### ASSIGNMENT
Scan the records that follow, and whenever a line has the word "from", copy it.

### MATERIAL TO PROCESS
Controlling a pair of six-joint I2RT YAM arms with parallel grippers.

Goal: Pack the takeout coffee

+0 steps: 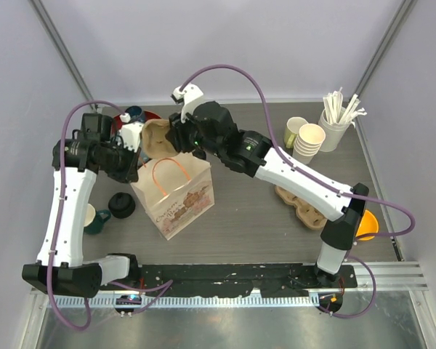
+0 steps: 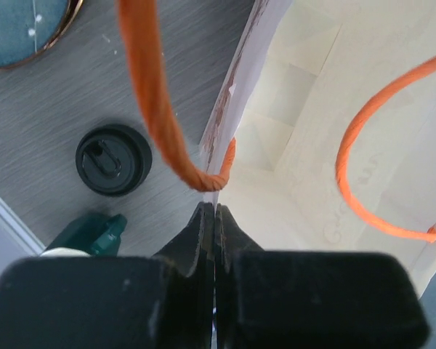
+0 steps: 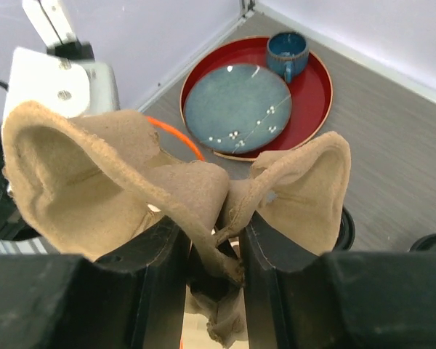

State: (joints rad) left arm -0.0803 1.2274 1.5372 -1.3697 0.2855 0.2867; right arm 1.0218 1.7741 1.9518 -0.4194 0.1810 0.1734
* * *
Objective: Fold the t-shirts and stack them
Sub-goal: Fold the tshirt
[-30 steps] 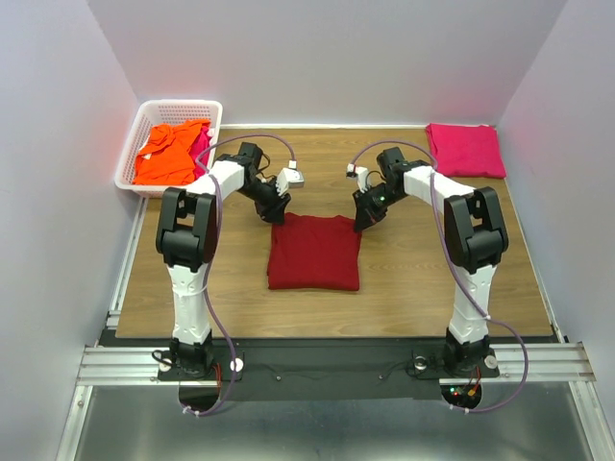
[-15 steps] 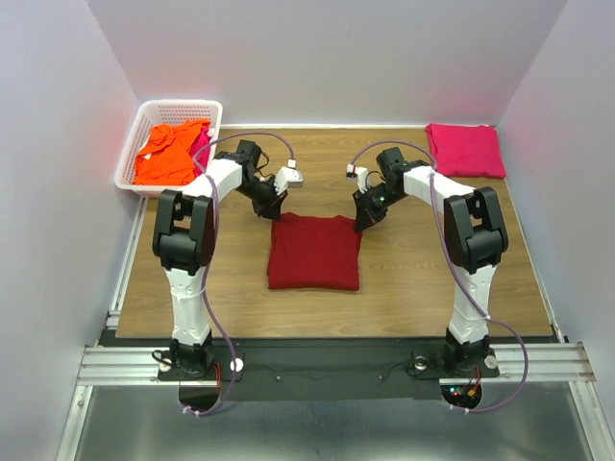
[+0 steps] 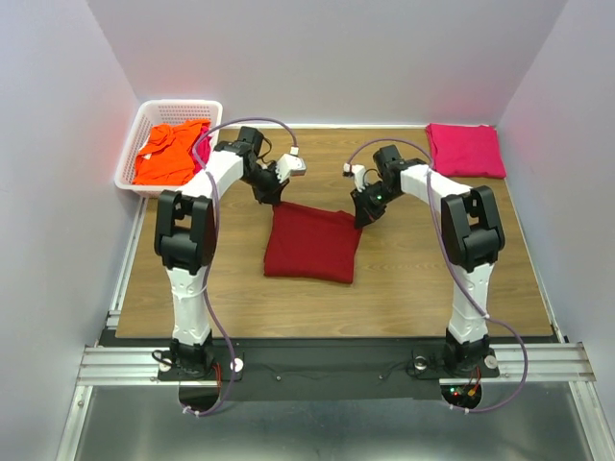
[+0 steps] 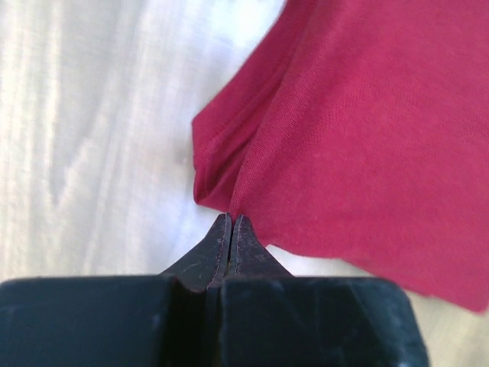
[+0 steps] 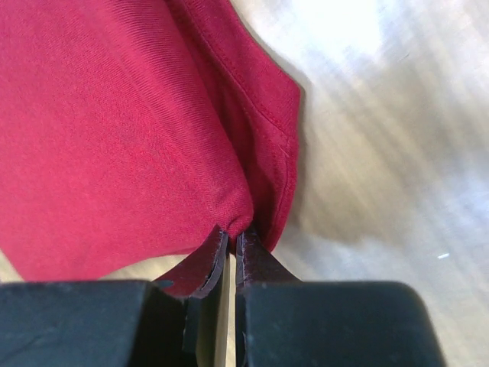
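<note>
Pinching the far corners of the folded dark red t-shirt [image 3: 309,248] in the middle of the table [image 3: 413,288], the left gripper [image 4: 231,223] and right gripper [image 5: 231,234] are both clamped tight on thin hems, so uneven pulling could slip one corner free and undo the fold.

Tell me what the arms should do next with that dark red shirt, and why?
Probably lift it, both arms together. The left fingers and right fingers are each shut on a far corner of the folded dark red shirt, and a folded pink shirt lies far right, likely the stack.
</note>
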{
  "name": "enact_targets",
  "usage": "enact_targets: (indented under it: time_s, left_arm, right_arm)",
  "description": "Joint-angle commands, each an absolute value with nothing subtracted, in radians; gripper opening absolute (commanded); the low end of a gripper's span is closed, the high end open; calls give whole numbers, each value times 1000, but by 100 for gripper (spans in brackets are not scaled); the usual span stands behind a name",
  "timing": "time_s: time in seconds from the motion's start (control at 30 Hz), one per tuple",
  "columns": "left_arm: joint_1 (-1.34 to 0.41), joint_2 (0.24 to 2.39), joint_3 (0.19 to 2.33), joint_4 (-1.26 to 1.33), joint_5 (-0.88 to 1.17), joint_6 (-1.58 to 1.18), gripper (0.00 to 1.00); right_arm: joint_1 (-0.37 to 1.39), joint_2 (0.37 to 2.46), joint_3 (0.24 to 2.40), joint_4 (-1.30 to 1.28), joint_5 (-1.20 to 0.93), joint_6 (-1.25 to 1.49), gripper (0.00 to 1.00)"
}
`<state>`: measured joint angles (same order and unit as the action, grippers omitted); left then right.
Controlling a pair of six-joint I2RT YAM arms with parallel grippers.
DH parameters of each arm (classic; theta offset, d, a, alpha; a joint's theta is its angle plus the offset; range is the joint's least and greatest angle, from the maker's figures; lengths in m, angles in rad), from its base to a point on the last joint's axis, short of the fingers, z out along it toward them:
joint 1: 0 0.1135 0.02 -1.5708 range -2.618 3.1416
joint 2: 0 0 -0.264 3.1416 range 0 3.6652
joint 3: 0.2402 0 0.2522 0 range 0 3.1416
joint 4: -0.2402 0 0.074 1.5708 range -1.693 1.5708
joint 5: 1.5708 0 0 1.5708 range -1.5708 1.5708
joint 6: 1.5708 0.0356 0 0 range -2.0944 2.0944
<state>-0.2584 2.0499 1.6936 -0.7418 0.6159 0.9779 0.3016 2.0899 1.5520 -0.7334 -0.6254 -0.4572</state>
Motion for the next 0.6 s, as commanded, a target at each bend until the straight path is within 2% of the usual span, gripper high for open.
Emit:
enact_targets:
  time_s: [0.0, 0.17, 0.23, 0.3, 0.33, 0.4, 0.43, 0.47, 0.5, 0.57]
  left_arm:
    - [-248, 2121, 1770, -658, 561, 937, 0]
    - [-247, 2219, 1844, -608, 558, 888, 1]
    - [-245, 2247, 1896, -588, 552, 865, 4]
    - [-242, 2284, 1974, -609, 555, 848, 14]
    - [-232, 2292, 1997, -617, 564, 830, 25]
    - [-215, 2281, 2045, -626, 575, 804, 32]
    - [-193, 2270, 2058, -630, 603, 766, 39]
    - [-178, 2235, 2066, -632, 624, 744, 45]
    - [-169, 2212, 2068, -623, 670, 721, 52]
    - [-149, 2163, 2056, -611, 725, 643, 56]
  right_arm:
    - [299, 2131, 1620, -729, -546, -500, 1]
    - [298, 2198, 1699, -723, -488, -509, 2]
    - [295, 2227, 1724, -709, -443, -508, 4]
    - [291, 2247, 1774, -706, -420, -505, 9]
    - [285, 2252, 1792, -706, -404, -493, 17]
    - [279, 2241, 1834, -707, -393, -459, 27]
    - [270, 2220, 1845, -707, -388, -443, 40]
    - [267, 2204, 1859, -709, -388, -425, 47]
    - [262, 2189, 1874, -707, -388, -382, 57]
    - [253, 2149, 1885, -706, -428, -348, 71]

### ANSWER BOX
  "timing": "time_s: time in seconds from the motion's start (control at 30 Hz), one per tuple",
DH parameters of each arm (classic; theta offset, d, a, alpha; a joint's theta is its angle plus the offset; range is the joint's least and greatest angle, from the maker's figures; lengths in m, angles in rad), from its base to a point on the last joint's axis, short of the fingers, z out along it toward them:

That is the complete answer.